• **What to work on**: After locating the line that contains "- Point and" in the records below, write out exactly that line and each line after it through the one that contains "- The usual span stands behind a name", and nothing else.

• **Data excerpts**:
◇ ◇ ◇

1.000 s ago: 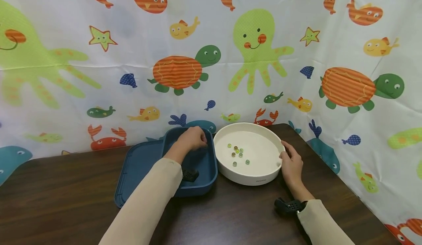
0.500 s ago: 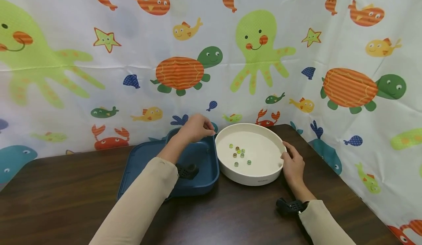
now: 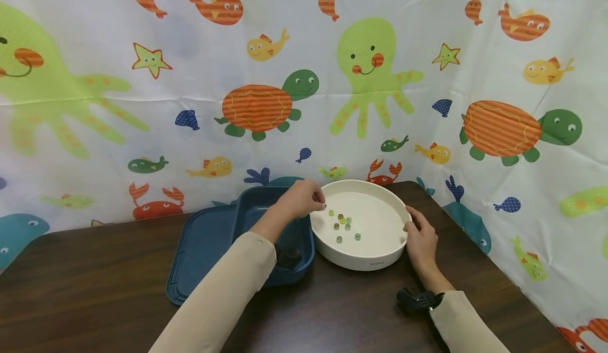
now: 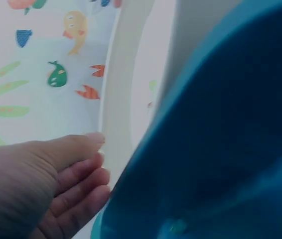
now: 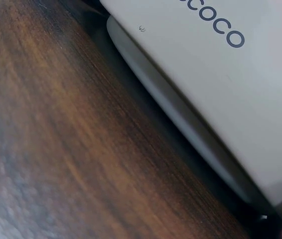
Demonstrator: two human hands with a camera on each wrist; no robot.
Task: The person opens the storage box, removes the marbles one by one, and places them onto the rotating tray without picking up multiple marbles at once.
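Observation:
My left hand (image 3: 304,199) is over the left rim of a round white basin (image 3: 380,210), thumb and fingertips pinched together. A small marble (image 3: 324,207) shows at its fingertips, mostly hidden. Several green, yellow and brown glass marbles (image 3: 348,226) lie on the basin's floor. My right hand (image 3: 421,237) grips the basin's right rim, thumb on top. Left of the basin and touching it stands a deep blue bin (image 3: 304,247), partly covered by my left forearm. In the left wrist view, a greenish marble (image 4: 178,226) lies inside the bin.
A flat blue lid (image 3: 201,247) lies on the dark wooden table (image 3: 95,284) left of the bin. Behind the table hangs a white curtain (image 3: 209,78) printed with sea animals, and it continues along the right side.
My left hand has risen out of the blue bin and moved right, to the white basin's left rim. My right hand has kept its grip on the basin.

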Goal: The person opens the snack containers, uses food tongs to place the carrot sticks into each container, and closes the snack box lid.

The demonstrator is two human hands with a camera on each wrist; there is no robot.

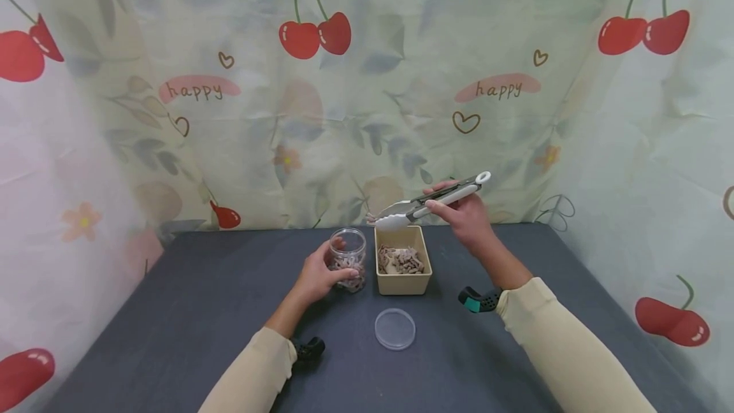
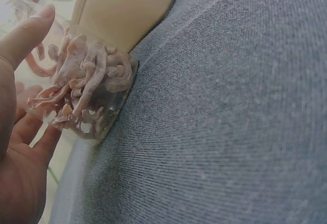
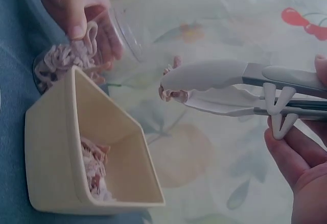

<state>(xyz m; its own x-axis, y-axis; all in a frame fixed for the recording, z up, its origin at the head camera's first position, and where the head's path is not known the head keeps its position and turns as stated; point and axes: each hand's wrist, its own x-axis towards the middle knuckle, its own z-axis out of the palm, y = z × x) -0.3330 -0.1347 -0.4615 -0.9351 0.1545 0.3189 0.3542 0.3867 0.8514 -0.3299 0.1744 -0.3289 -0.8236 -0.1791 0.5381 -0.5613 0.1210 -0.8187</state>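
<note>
Tongs (image 3: pixel 225 75) sit in the right grip (image 1: pixel 467 225), pinched between thumb and fingers; the right wrist view plainly shows powdery strips (image 3: pixel 177 96) caught at the tips, barely readable in the head view. Curled around a clear jar (image 1: pixel 357 248), the left grip (image 1: pixel 318 276) is seen from its wrist camera with more strips heaped inside. A beige bin (image 1: pixel 404 284) with strips in it stands between both grips, just beside the jar, its wall hiding part of the jar from the right wrist. On the near side of both grips, a clear lid (image 1: pixel 395 329) lies on the dark table (image 1: pixel 229 311); beyond them hangs a cherry-printed curtain (image 1: pixel 367 107).
</note>
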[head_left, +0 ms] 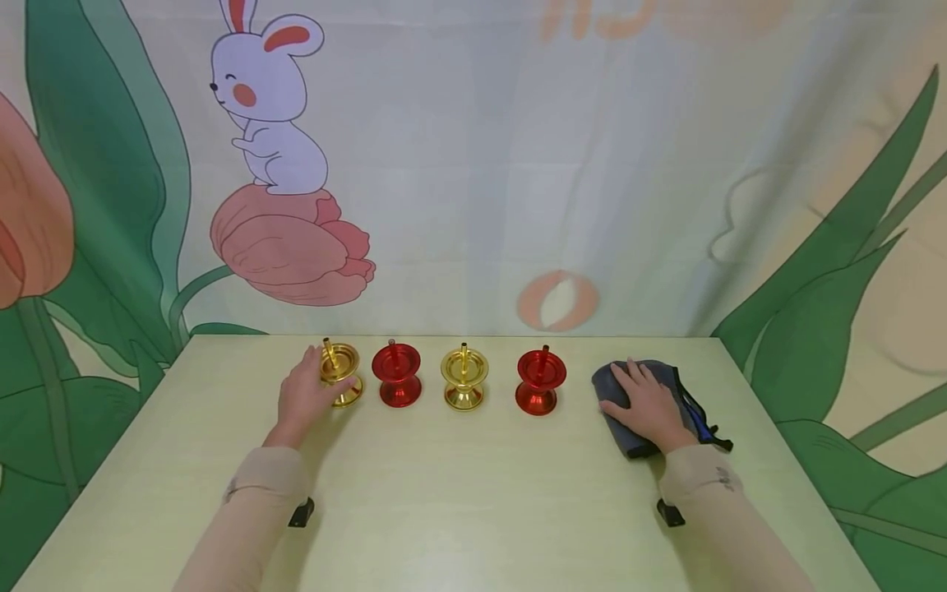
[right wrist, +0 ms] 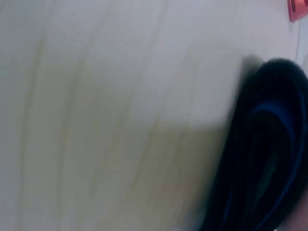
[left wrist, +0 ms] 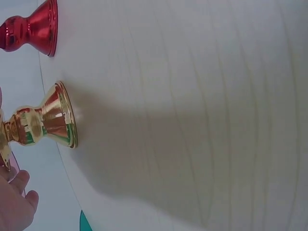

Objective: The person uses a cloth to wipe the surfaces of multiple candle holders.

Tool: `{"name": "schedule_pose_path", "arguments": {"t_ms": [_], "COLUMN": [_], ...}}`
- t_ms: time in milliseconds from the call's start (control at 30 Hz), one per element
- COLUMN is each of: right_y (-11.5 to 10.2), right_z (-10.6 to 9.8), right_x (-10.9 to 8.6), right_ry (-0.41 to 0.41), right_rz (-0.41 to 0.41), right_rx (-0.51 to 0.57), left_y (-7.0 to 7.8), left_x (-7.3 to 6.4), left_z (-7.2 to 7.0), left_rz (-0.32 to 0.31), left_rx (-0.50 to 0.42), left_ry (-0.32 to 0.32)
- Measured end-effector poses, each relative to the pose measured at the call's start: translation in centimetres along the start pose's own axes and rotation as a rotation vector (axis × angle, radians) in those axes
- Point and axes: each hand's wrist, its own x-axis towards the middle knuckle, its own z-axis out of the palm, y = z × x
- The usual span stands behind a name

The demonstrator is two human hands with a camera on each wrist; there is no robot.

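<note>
My left hand [head_left: 303, 395] is at the leftmost gold candle holder [head_left: 348, 393], fingers on the left of its dish and thumb across the front. In the left wrist view the gold holder [left wrist: 36, 124] shows its flared base, with curled fingertips [left wrist: 21, 192] at the dish rim. My right hand [head_left: 649, 407] rests with spread fingers on a folded dark grey cloth item [head_left: 621, 423] with black edging and a black strap. The right wrist view shows the folded layers of this cloth [right wrist: 255, 159], bluish inside.
Right of the held holder stand a red candle holder [head_left: 397, 374], a gold one [head_left: 464, 378] and another red one [head_left: 540, 382], in a row near the back edge of the pale table [head_left: 473, 510]. A printed curtain [head_left: 444, 164] hangs behind.
</note>
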Motion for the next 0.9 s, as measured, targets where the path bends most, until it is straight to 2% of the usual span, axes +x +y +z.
{"name": "schedule_pose_path", "arguments": {"t_ms": [133, 267, 400, 633, 900], "right_y": [-0.1, -0.2, -0.3, -0.2, -0.4], "right_z": [0.3, 0.5, 0.6, 1.1, 0.9], "right_x": [-0.1, -0.1, 0.0, 0.2, 0.1], "right_ry": [-0.027, -0.013, 0.014, 0.079, 0.144], "right_rz": [0.013, 0.018, 0.02, 0.021, 0.05], "right_rx": [0.015, 0.033, 0.031, 0.016, 0.062], "left_y": [0.0, -0.1, -0.1, 0.2, 0.4], "left_x": [-0.2, -0.4, -0.4, -0.8, -1.3], "left_z": [0.1, 0.2, 0.3, 0.9, 0.7], "left_rz": [-0.006, -0.024, -0.026, -0.073, -0.125], "left_rx": [-0.012, -0.032, -0.067, -0.135, -0.122], "left_ry": [0.015, 0.014, 0.034, 0.138, 0.141]}}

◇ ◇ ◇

• **Output for this exercise**:
- Point and axes: each hand's wrist, its own x-axis towards the middle knuckle, its own z-axis out of the palm, y = z × x
- The usual span stands behind a name

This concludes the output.